• **TRY IT**:
Wherever the string "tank" appears in a line of the listing below, report that line.

- - -

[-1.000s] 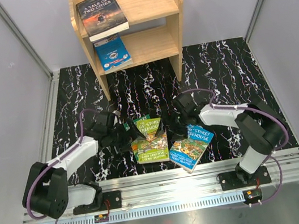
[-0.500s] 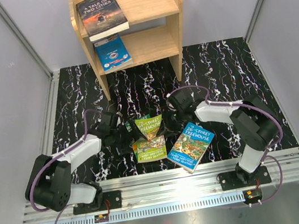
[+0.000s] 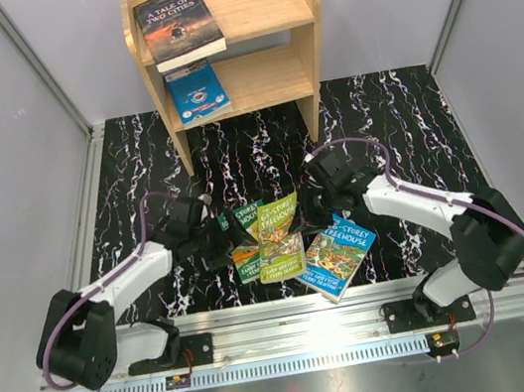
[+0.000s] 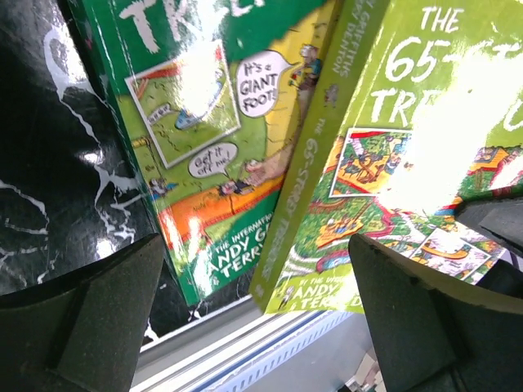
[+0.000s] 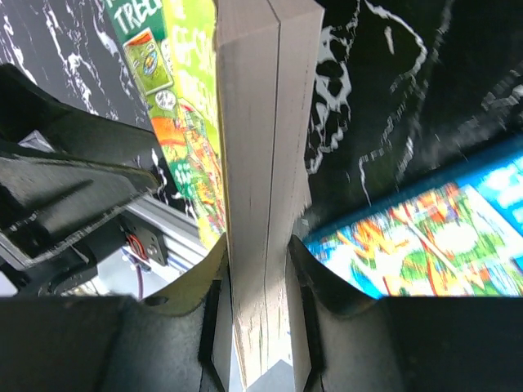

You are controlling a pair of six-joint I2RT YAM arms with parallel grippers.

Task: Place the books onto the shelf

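Note:
My right gripper [image 3: 303, 211] is shut on the page edge [image 5: 261, 122] of a lime-green "65-Storey Treehouse" book [image 3: 278, 233], which is tipped up off the mat. A darker green Treehouse book [image 3: 245, 259] lies flat under and left of it. My left gripper [image 3: 217, 239] stands open beside both green covers [image 4: 204, 122], touching neither. The blue-green "26-Storey Treehouse" book [image 3: 336, 256] lies flat to the right. On the light-wood shelf [image 3: 259, 0], "A Tale of Two Cities" [image 3: 178, 24] rests on the top tier and a blue book [image 3: 196, 91] on the lower tier.
The black marbled mat [image 3: 381, 126] covers the table between the shelf and the arms. An aluminium rail [image 3: 304, 325] runs along the near edge, just behind the books. Grey walls close in the left and right sides.
My right gripper has closed on the lime-green book's edge and tipped it up, shifting it right. The left gripper stayed open and moved slightly.

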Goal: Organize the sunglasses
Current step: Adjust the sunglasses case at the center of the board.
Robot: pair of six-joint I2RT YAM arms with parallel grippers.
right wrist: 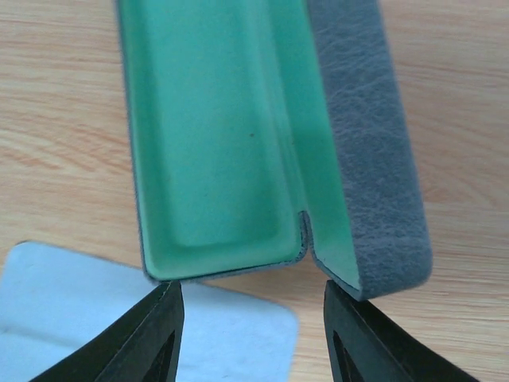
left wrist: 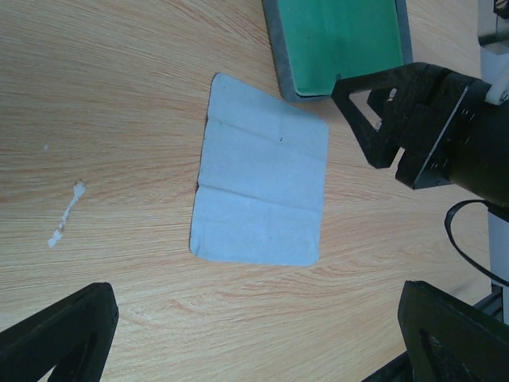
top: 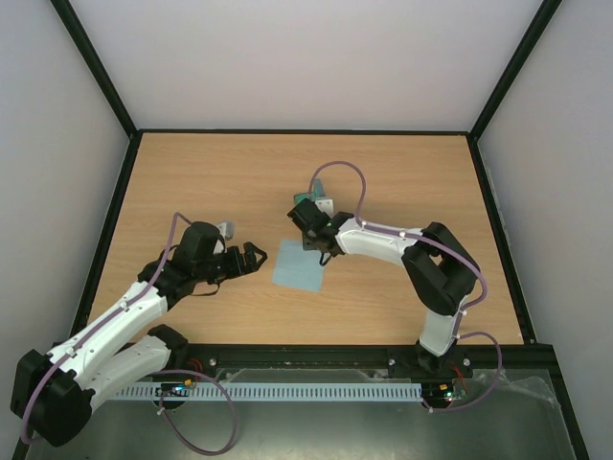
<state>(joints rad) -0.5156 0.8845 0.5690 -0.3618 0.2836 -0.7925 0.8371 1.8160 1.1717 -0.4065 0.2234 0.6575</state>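
Top external: left gripper [top: 255, 259] sits left of centre and right gripper [top: 307, 227] at centre, with a light blue cloth [top: 298, 265] flat on the table [top: 192, 182] between them and the case [top: 308, 198] just above the right gripper; the sunglasses appear nowhere in frame. Left wrist: its own fingers [left wrist: 64, 334] stand wide apart at the bottom corners, holding nothing, with the cloth at centre and the open case at the top edge, green lining bare. Right wrist: fingers [right wrist: 159, 338] are parted at the bottom edge, holding nothing, below the open, empty case filling the upper frame; judged barely begun, since the case lies ready but the glasses remain to be found, stowed and shut in.
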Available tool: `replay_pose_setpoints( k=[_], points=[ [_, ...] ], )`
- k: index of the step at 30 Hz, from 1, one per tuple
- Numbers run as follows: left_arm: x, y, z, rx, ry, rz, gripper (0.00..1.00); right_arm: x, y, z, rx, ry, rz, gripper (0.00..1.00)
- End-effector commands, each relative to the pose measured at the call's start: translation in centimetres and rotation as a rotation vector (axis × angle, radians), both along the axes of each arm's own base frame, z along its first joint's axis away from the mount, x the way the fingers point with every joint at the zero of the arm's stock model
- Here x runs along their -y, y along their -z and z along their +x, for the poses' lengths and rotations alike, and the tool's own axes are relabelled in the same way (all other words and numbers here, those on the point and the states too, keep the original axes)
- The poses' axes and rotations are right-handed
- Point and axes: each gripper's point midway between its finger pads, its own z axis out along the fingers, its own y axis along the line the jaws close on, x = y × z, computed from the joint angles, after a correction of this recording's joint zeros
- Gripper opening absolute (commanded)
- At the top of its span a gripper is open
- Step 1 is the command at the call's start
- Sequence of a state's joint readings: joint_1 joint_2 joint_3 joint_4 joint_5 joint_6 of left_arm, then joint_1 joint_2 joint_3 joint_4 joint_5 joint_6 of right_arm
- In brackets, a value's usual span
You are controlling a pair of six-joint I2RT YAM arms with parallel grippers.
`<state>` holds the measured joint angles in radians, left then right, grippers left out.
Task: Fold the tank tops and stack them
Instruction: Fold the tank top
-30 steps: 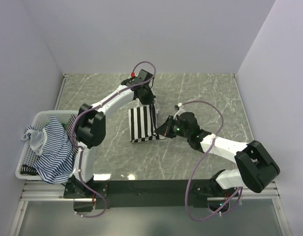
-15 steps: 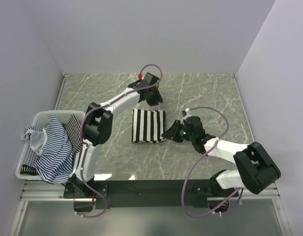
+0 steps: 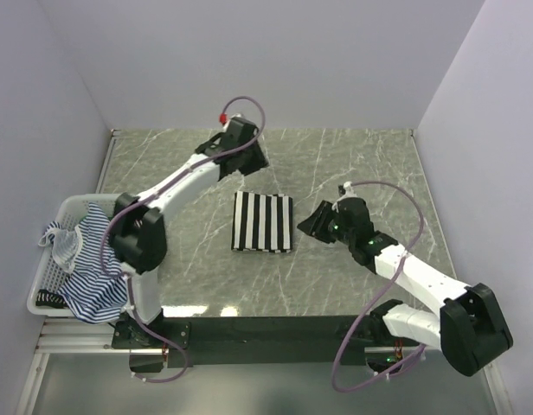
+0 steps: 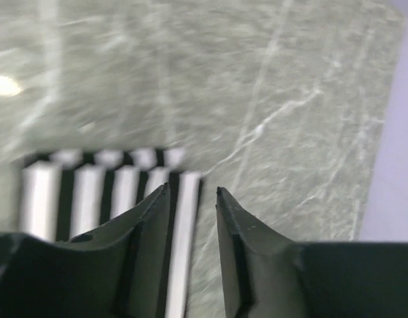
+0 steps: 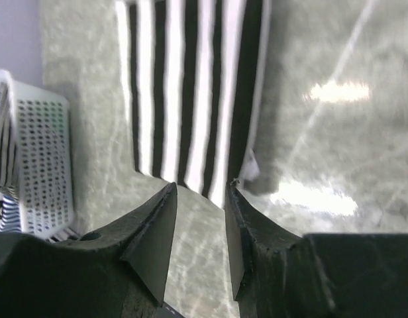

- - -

• **EXPECTED OUTPUT**:
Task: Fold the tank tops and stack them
Instruction: Fold the tank top

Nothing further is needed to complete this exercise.